Y es que la realidad multi-conectada -y desconectada, simultáneamente- que signa al siglo XXI (el siglo-ausencia) no debe definirse y reducirse a la globalidad económica del mercado como punto de encuentro (la que siempre ha sido buscada a través de las constantes migraciones que han hecho de las ciudades una erótica del concreto, en tanto crisoles culturales que seducen) que proclama el neoliberalismo, sino concebirse como un complicado, secreto y denso proceso, forzoso y alucinante, que ha hecho que millones de personas vivan de facto y de jure en una relación social planetaria de inter e intra-dependencia, real y formal, que modifica su cotidianidad, ya sea porque la suplanta o porque la somete. Esa lógica que construye contextos cosmopolitas en la ciudad es un hecho histórico y sociológico inexorable que se evidencia, en lo positivo, en la redacción y actualización permanente de los derechos humanos universales, y, en lo negativo, en la supremacía indiscutible tanto de las empresas globales como del terrorismo global que éstas implantan. En el caso europeo, pongamos por caso, todo lo anterior derivó en la creación del euro como moneda única y en el acompañamiento colectivo de las guerras de expropiación lideradas por los Estados Unidos.

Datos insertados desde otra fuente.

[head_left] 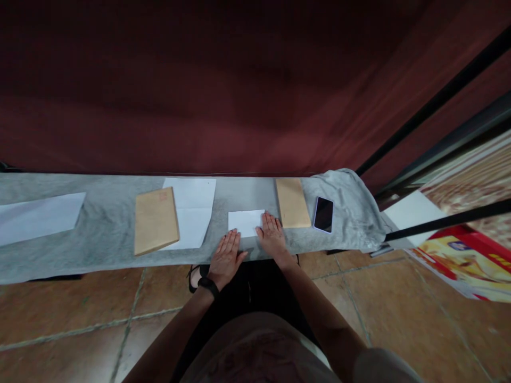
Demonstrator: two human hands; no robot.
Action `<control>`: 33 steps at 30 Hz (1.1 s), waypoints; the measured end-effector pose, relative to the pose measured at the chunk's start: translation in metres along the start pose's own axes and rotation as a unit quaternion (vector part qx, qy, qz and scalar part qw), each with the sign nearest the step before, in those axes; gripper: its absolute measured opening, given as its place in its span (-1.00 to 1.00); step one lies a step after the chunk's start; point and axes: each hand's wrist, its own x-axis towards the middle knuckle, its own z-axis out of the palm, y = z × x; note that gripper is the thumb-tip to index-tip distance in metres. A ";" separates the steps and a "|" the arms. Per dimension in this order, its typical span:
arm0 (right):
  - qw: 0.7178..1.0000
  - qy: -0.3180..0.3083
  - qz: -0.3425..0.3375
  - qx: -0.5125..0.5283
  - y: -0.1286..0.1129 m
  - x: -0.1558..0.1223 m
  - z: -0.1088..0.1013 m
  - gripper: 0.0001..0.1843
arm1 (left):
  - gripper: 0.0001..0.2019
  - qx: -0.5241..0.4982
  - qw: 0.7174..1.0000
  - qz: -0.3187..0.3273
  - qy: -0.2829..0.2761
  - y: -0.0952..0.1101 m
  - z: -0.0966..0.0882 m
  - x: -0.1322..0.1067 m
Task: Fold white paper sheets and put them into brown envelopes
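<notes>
A small white sheet of paper (246,222), seemingly folded, lies flat on the grey cloth in front of me. My left hand (227,255) rests palm down at its lower left corner, fingers stretched out, with a dark band on the wrist. At its right edge lies my right hand (272,235), also flat with fingers extended. Just beyond the right fingers is a brown envelope (293,203). To the left, a stack of brown envelopes (156,222) partly covers larger white sheets (195,213) that show a crease.
A phone (323,215) lies right of the envelope. More white paper (40,217) is at the far left of the cloth-covered table (107,213). A dark red curtain (239,122) hangs behind. Black poles (443,98) and a printed box (467,260) stand at right.
</notes>
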 end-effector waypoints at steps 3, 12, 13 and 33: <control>1.000 -0.008 0.014 -0.008 0.001 -0.008 -0.003 -0.36 | -0.39 -0.047 0.996 -0.068 0.022 0.004 0.003 0.002; 0.999 0.002 0.031 -0.010 0.000 -0.015 0.000 -0.36 | -0.59 -0.416 0.843 -0.330 0.089 -0.002 -0.016 0.052; 0.999 0.009 0.030 -0.010 -0.001 -0.015 0.000 -0.36 | -0.62 -0.461 0.806 -0.359 0.100 -0.004 -0.019 0.058; 0.918 0.110 0.051 0.377 0.032 0.019 -0.033 -0.41 | -0.81 -0.409 0.892 -0.096 0.166 -0.025 -0.050 0.078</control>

Por otro lado, la nueva magnitud y actitud del acto migratorio –del campo a la ciudad, cuando la agonía carece de recursos, y de países pobres a ricos, cuando existe una mínima solvencia económica para pagarle al “coyote”– ha acelerado, consolidado y deformado los procesos de urbanización a escala planetaria, siguiendo (imponiendo, en la inmensa mayoría de casos) la línea urbanística del imperio. Según datos del Banco Mundial -y por primera vez en la historia de la humanidad- más del 55% de la población mundial vive en centros urbanos -muy disímiles, por cierto- que instauran una seducción erótica del concreto migrante. La hacinada cohabitación en grandes ciudades –y sus inevitables metástasis en los márgenes- ha provocado que personas con los más diversos imaginarios socioculturales e identidades colectivas (nacionales, locales, religiosas, profesionales, ideológicas, etc.) se sometan a aquella seducción erótica y -haciendo recordar los hechos del flautista de Hamelin- acudan y se relacionen cotidianamente en los espacios públicos urbanos que se privatizan cada vez más. En Europa, ciudades multiculturales como Bruselas, Berlín o Barcelona –en donde casi el 14% de la población son inmigrantes provenientes de más de 110 países– y en América Latina, ciudades como México, Buenos Aires, Lima, Sao Paulo y San Salvador, encarnan de forma paradigmática la emergente relación de inter e intra-dependencia que se da -en múltiples tiempos y espacios muy diferentes que se dan al mismo tiempo- entre extraños. En este sentido, la urbanidad se presenta como el horizonte de la condición personal y de la convivencia grupal.

La sociología urbana da cuenta de lo anterior y acepta la urbanidad multicultural como un hecho tangible para quienes viven en sociedades industriales avanzadas y, simultáneamente, para quienes viven en sociedades expropiadas que son convertidas en depósito de lo desechable. Y es que las relaciones urbanas definen y delinean las vidas no sólo de quienes viven en las grandes metrópolis, sino también de quienes viven en poblaciones suburbanas y en ciudades medianas y hacinadas. En esas circunstancias, la vida social está construida sobre los pilares de la relación temporal y espacial entre las personas hasta el punto en que todo el mundo depende de las actividades de personas extrañas que pueden ser cercanas, aunque nunca se les haya visto. Esto último lo hizo palpable la gran cuarentena.